▶ [WORK TO COMPLETE]:
What must be handed in is the entire listing, exactly as written, with no pictures.

◇ ◇ ◇ ◇

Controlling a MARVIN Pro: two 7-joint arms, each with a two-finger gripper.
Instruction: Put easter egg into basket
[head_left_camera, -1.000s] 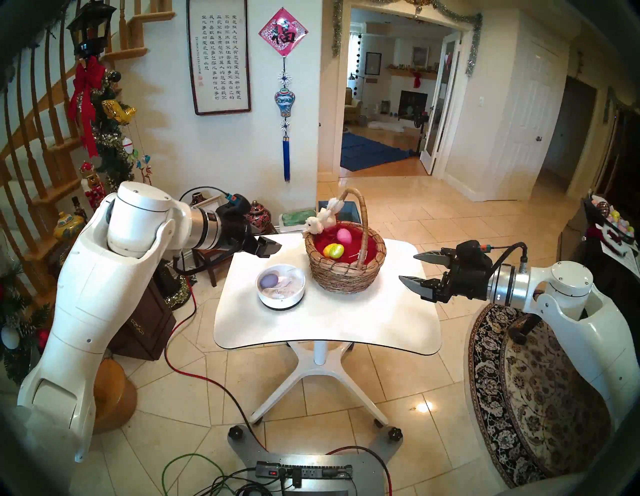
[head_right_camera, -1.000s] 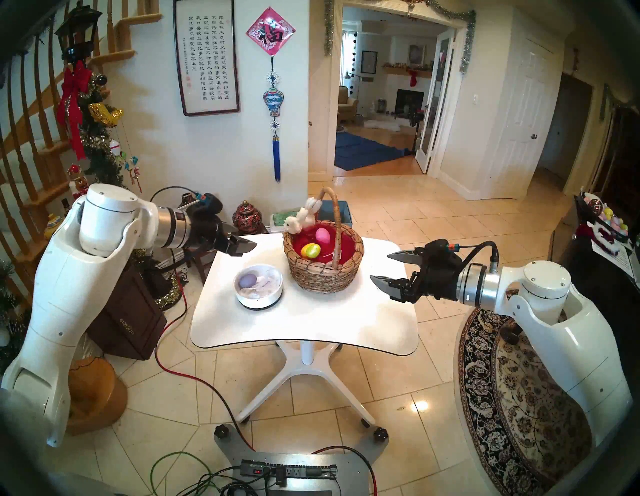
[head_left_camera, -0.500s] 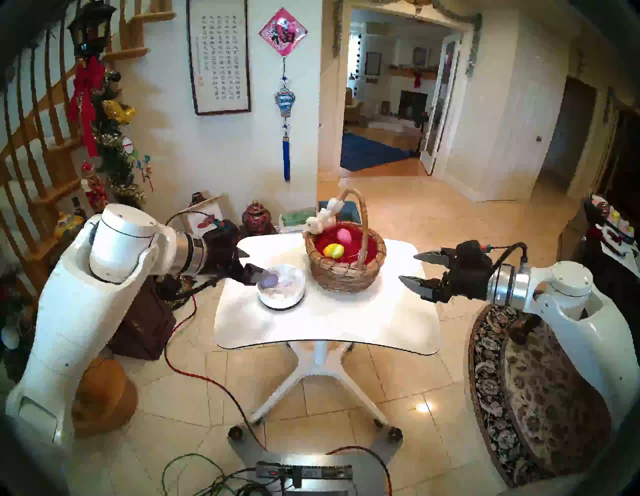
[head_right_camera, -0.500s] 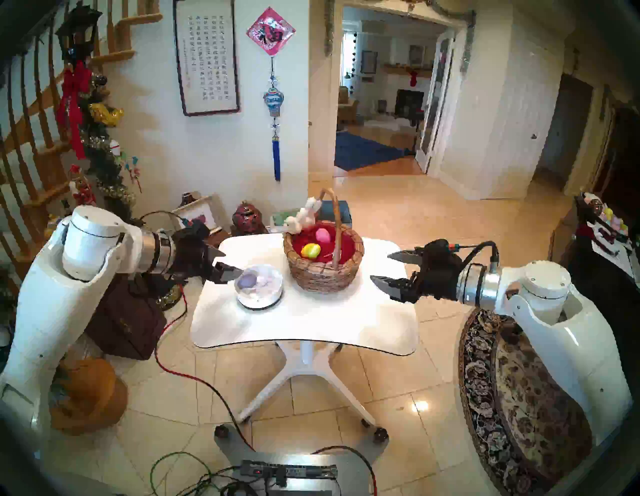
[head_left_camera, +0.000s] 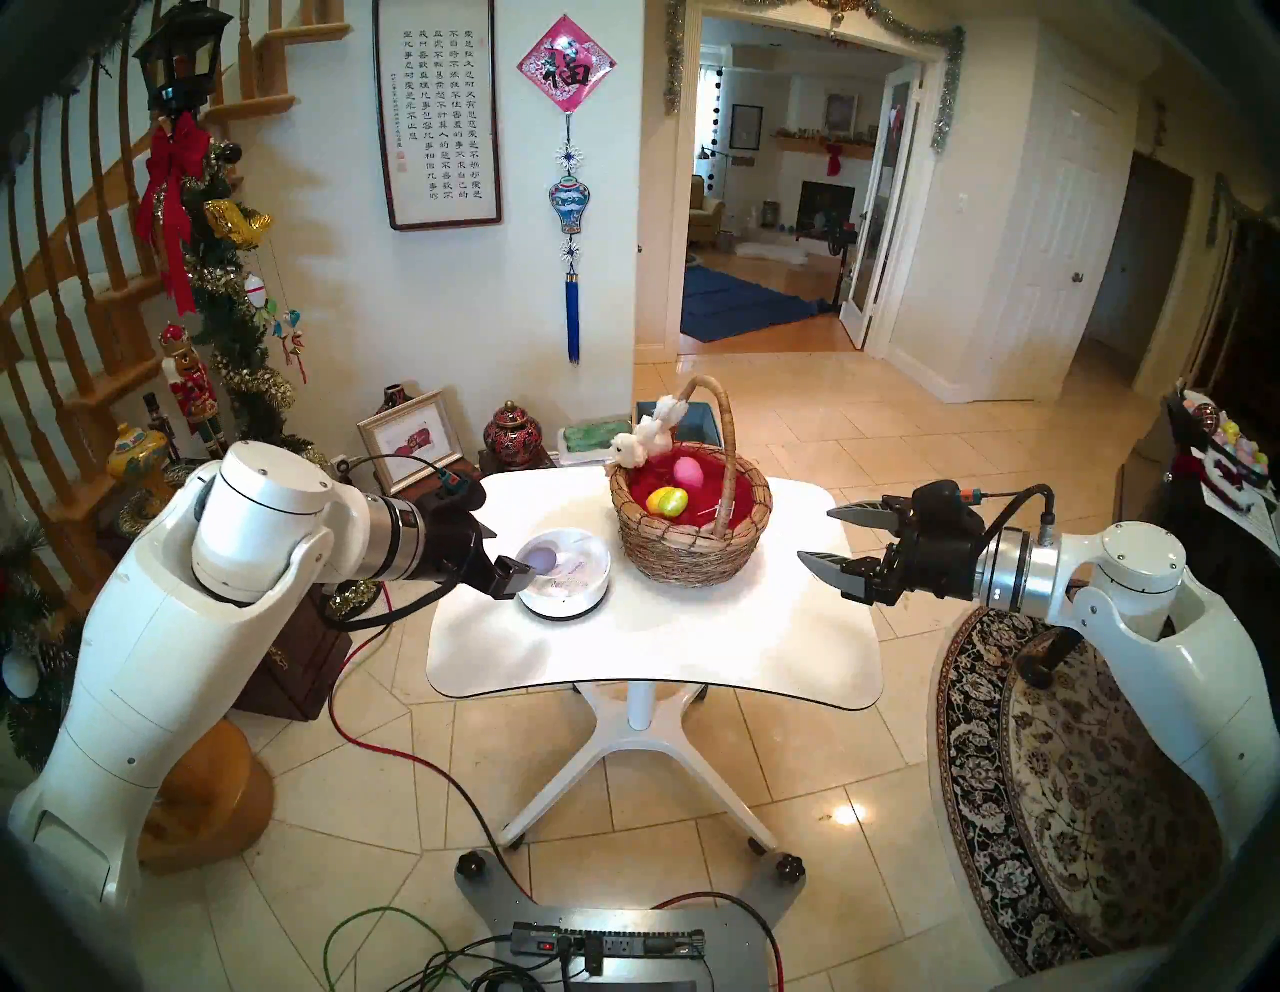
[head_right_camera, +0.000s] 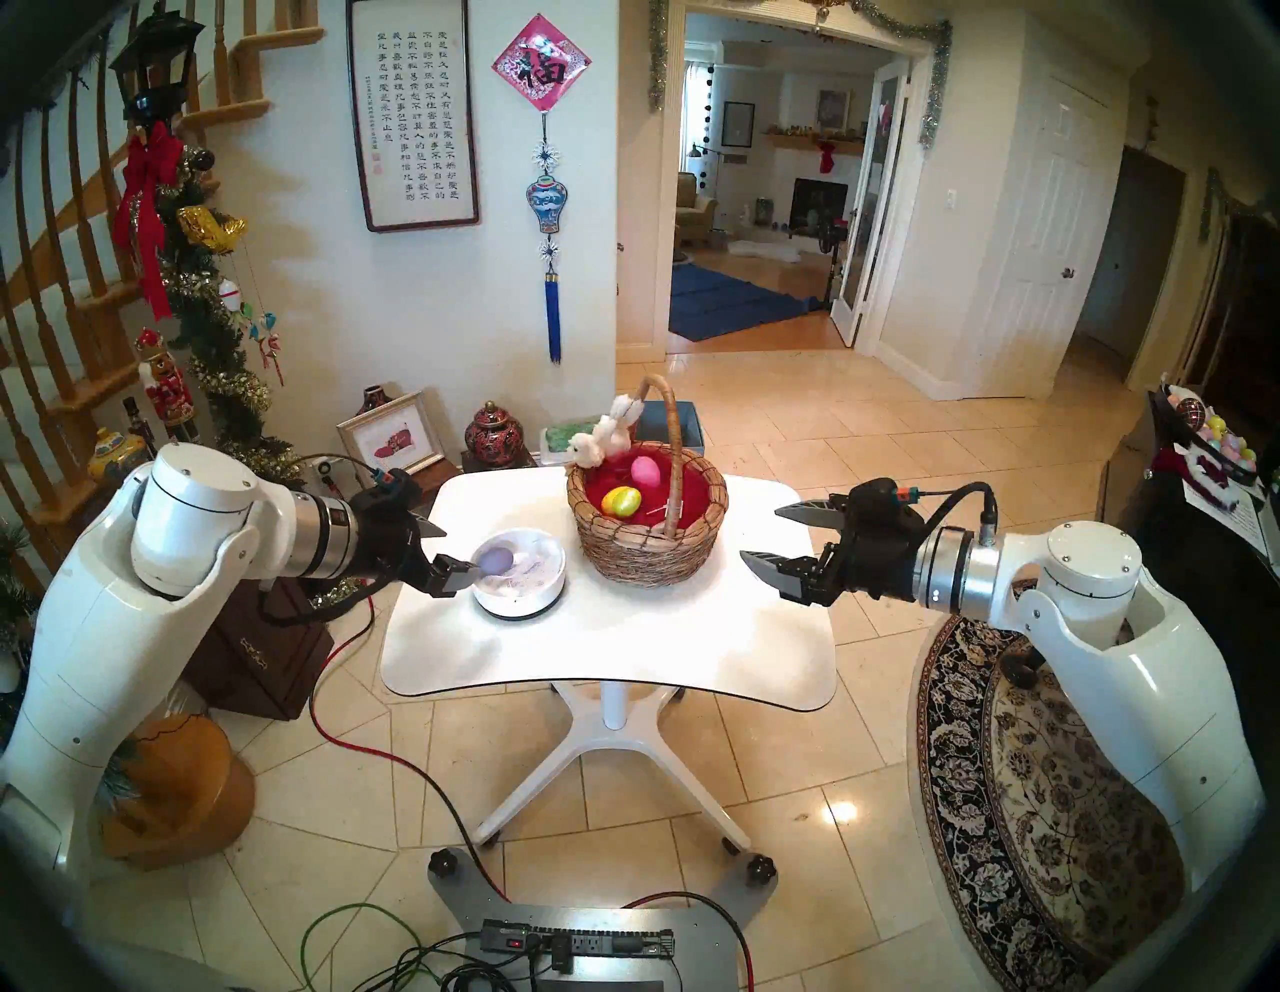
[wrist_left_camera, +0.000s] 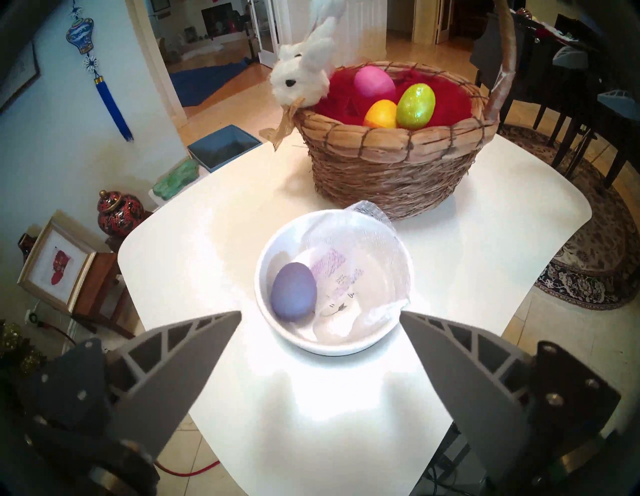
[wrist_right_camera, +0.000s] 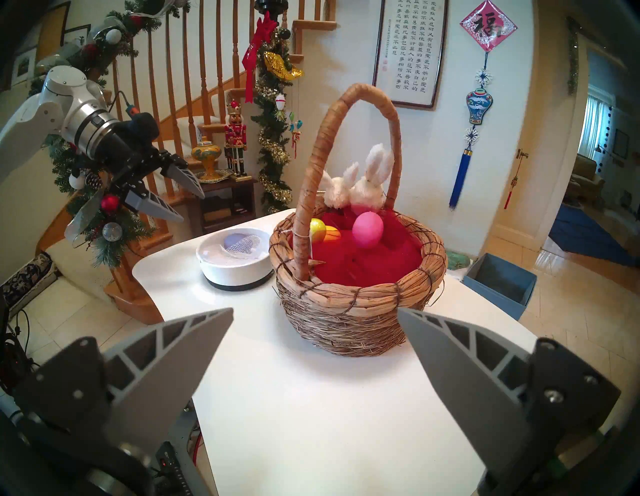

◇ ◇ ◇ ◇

▶ [THE ANSWER]:
Controlling a MARVIN Pro: two 7-joint arms, each with a two-finger gripper.
Instruction: Put easter egg into basket
[head_left_camera, -1.000s] 
[head_right_camera, -1.000s] 
[head_left_camera, -0.500s] 
[head_right_camera, -0.500s] 
[head_left_camera, +0.000s] 
[head_right_camera, +0.000s] 
[wrist_left_camera, +0.000s] 
[wrist_right_camera, +0.000s] 

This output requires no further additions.